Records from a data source
# # # # # # #

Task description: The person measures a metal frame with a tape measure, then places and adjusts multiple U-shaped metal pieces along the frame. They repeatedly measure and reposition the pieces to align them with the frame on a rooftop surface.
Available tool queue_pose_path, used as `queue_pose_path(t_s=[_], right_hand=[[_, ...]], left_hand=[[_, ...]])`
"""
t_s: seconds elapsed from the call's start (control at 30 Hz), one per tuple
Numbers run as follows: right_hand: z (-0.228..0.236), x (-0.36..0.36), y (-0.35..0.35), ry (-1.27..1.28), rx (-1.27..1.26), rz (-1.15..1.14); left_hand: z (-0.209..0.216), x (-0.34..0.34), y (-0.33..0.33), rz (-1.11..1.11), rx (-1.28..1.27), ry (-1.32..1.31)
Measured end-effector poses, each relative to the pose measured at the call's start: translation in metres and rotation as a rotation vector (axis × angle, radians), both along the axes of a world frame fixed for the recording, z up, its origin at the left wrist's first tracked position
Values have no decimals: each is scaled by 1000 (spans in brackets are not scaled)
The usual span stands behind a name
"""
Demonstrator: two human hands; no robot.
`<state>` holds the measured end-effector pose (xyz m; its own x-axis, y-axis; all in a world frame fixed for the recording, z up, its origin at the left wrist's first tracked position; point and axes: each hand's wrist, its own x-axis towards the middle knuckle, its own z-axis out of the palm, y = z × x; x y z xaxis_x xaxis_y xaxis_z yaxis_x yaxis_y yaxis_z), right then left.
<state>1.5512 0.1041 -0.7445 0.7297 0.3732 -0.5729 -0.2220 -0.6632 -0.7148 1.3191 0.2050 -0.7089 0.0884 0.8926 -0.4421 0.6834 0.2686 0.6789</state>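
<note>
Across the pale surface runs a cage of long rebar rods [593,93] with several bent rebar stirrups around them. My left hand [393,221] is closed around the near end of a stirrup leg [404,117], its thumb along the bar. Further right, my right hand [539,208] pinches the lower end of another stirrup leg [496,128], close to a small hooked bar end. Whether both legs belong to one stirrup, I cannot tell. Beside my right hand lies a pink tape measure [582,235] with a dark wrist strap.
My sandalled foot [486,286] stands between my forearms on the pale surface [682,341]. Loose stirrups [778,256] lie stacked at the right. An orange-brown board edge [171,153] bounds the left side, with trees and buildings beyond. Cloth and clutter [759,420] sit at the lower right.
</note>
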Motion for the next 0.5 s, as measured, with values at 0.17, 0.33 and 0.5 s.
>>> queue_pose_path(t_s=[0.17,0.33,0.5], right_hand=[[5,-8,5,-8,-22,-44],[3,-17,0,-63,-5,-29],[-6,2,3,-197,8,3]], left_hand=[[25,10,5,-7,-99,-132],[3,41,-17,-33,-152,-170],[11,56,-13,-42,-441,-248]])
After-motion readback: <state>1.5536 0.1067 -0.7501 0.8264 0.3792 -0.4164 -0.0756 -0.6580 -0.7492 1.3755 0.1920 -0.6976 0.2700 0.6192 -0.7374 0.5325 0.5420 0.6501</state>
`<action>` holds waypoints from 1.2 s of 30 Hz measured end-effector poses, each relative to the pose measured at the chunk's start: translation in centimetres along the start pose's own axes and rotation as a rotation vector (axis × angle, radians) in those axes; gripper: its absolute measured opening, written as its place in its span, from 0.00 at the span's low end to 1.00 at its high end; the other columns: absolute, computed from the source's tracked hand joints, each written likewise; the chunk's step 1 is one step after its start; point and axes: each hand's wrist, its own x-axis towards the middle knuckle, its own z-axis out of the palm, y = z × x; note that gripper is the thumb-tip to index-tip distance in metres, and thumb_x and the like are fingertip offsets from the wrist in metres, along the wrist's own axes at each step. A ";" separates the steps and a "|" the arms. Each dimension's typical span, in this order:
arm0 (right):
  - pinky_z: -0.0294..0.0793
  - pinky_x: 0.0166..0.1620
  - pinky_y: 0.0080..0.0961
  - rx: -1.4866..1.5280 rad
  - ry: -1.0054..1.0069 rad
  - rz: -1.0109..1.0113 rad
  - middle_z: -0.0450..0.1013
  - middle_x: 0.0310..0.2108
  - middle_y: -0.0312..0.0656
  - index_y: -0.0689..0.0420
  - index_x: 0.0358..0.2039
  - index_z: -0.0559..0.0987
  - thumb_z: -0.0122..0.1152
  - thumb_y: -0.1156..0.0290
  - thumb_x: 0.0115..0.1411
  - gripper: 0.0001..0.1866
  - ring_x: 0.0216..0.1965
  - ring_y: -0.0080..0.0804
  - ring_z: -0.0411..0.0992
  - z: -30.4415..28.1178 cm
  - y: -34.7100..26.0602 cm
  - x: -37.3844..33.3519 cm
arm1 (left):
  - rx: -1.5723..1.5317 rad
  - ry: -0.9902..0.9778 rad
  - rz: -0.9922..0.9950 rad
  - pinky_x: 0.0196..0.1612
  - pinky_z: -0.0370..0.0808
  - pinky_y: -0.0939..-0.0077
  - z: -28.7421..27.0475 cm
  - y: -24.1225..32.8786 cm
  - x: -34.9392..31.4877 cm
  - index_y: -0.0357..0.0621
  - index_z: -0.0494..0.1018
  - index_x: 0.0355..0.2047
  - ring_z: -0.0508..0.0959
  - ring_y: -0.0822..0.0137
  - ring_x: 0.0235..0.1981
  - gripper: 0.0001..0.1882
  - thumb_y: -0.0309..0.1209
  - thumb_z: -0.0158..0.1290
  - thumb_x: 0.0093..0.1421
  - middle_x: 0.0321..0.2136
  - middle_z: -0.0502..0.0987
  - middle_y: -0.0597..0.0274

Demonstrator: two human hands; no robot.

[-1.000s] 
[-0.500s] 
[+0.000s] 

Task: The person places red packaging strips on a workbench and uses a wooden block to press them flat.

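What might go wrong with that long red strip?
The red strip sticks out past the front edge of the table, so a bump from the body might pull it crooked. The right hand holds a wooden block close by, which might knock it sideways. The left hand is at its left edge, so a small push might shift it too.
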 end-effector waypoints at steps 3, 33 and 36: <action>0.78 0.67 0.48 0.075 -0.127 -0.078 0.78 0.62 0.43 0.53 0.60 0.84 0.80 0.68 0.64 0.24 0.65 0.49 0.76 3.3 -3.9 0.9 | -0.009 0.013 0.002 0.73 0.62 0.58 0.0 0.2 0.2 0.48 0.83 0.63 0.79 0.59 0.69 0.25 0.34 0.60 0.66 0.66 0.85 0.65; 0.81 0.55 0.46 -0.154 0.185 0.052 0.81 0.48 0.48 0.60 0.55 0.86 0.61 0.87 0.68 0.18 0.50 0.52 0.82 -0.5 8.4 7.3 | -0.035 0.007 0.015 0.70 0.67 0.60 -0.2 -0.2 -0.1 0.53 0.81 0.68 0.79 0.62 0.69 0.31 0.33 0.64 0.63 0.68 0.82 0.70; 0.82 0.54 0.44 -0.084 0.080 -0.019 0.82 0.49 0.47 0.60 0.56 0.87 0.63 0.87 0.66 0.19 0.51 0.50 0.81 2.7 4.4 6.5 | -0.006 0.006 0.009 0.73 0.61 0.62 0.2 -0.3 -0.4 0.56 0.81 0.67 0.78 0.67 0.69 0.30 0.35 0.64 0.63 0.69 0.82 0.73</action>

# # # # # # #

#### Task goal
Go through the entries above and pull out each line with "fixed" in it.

#### Solution to the problem
Measured end-effector poses, each relative to the pose measured at the call's start: translation in metres and rotation as a rotation vector (axis × angle, radians), both along the axes of a world frame fixed for the recording, z up, its origin at the left wrist's first tracked position
`<state>` holds the measured end-effector pose (xyz m; its own x-axis, y-axis; all in a world frame fixed for the recording, z up, its origin at the left wrist's first tracked position; point and axes: each hand's wrist, its own x-axis towards the middle knuckle, its own z-axis out of the palm, y = z × x; x y z xaxis_x xaxis_y xaxis_z yaxis_x yaxis_y yaxis_z), right then left.

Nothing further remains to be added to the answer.